What's for dinner

It starts midday.
Hubby: so..what's for dinner?
Moi: dunno
Daughter: so...what's for dinner?
Moi: dunno

And so it goes. 10 minutes later. "What's for dinner?" "Dunno" "We going out?" "Dunno" "Well if we go out where are we going? "Dunno".

All this is typically followed by a series of unanswerable questions.
From Downstairs....Hey Mom? What's this in the Fridge? Dunno
From the chair next to me: "What's wrong with this computer?" Dunno
From my mother on the phone: "Are you going out anytime soon?" Dunno
From my boss on the phone: "What are you doing?" Dunno (good thing he has a sense of humor)
And, no matter how many times I say "Dunno" they keep asking.

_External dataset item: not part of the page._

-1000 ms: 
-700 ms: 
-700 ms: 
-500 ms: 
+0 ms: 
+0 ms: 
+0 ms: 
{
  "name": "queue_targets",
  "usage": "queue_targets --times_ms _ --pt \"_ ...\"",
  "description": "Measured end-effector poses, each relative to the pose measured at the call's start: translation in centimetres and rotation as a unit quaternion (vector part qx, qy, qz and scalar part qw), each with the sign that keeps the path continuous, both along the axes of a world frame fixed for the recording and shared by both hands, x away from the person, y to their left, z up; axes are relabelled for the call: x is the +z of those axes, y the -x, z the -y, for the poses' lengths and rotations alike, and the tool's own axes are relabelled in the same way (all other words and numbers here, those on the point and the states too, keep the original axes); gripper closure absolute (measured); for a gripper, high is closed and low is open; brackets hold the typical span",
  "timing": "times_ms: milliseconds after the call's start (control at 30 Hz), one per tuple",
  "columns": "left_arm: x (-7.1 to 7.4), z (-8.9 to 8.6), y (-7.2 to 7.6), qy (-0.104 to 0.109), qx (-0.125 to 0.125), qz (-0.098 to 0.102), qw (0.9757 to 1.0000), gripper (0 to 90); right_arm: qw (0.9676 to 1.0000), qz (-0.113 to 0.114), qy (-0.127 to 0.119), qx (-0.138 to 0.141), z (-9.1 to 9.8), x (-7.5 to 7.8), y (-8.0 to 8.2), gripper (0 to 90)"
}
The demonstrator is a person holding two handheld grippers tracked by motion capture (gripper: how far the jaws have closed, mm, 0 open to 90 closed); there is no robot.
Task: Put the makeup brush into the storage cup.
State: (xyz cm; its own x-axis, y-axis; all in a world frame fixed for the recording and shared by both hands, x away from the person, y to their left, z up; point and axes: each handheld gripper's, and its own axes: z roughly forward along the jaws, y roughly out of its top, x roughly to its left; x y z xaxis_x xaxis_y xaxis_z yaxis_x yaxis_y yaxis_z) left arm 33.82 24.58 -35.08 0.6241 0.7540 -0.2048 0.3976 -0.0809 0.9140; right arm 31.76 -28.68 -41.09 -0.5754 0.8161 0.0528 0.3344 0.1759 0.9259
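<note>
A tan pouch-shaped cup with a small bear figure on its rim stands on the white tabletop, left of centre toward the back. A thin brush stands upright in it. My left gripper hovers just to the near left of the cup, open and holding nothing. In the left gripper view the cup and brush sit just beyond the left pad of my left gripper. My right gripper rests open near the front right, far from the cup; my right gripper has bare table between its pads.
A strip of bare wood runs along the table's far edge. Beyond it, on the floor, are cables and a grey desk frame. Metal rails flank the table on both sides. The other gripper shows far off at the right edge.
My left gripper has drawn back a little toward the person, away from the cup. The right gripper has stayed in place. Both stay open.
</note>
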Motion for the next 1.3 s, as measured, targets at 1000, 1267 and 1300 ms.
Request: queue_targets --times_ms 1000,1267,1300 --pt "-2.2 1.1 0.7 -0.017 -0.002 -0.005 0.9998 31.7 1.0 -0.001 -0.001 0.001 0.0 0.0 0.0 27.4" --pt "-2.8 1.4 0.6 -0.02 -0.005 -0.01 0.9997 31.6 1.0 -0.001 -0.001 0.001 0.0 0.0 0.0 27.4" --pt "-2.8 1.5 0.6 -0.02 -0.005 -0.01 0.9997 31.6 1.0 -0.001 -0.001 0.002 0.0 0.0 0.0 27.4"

Is there a tatoo on my forehead that says ask.com? It's as if by the sheer nature of my role in life as a wife and mother and working woman I have suddenly earned honorary degrees in everything. Yep, everything.
My daughter from school, 2,000 miles away... "mom? the internet is broken!" Good thing I have that Computer Engineering degree.
My other daughter. "Hey Mom? How do you solve k*Q1Q2 over r squared."
Handy to have majored in Applied Physics.
or my favorite..."Honey? How do you put the blanket back in the doo-vette cover thingy?"
"Well, the buttons aren't working..."
Thank god for Home Economics.

Back to dinner. Eventually, I am so tired of the question, I give up and say, yeah, we'll go out. And it starts all over again. "So, where are we going for dinner?" "Dunno" "So what do you want to go eat for dinner?" "Dunno" This keeps up literally until we're in the car, out of the driveway and halfway to our unknown destination. The conversation only changing every so often when I interrupt my husband to remind him that hands-free does not mean steering with your knees so you can use the phone. Or that if you can read the magazine laying on the backseat of the car in front of you, you're too close. And as much as he enjoys the annoying driver game (you know, where you keep pace with the annoying driver so they can't pass or change lanes?) the annoying driver might just have an AK47 in the back of his pickup.

Here's the thing. I don't have all the answers. I don't have even a fraction of the answers. I say Dunno so often it's basically an involuntary spasm, like a hiccup.

So what's for dinner? Hell if I know. So why do they keep asking?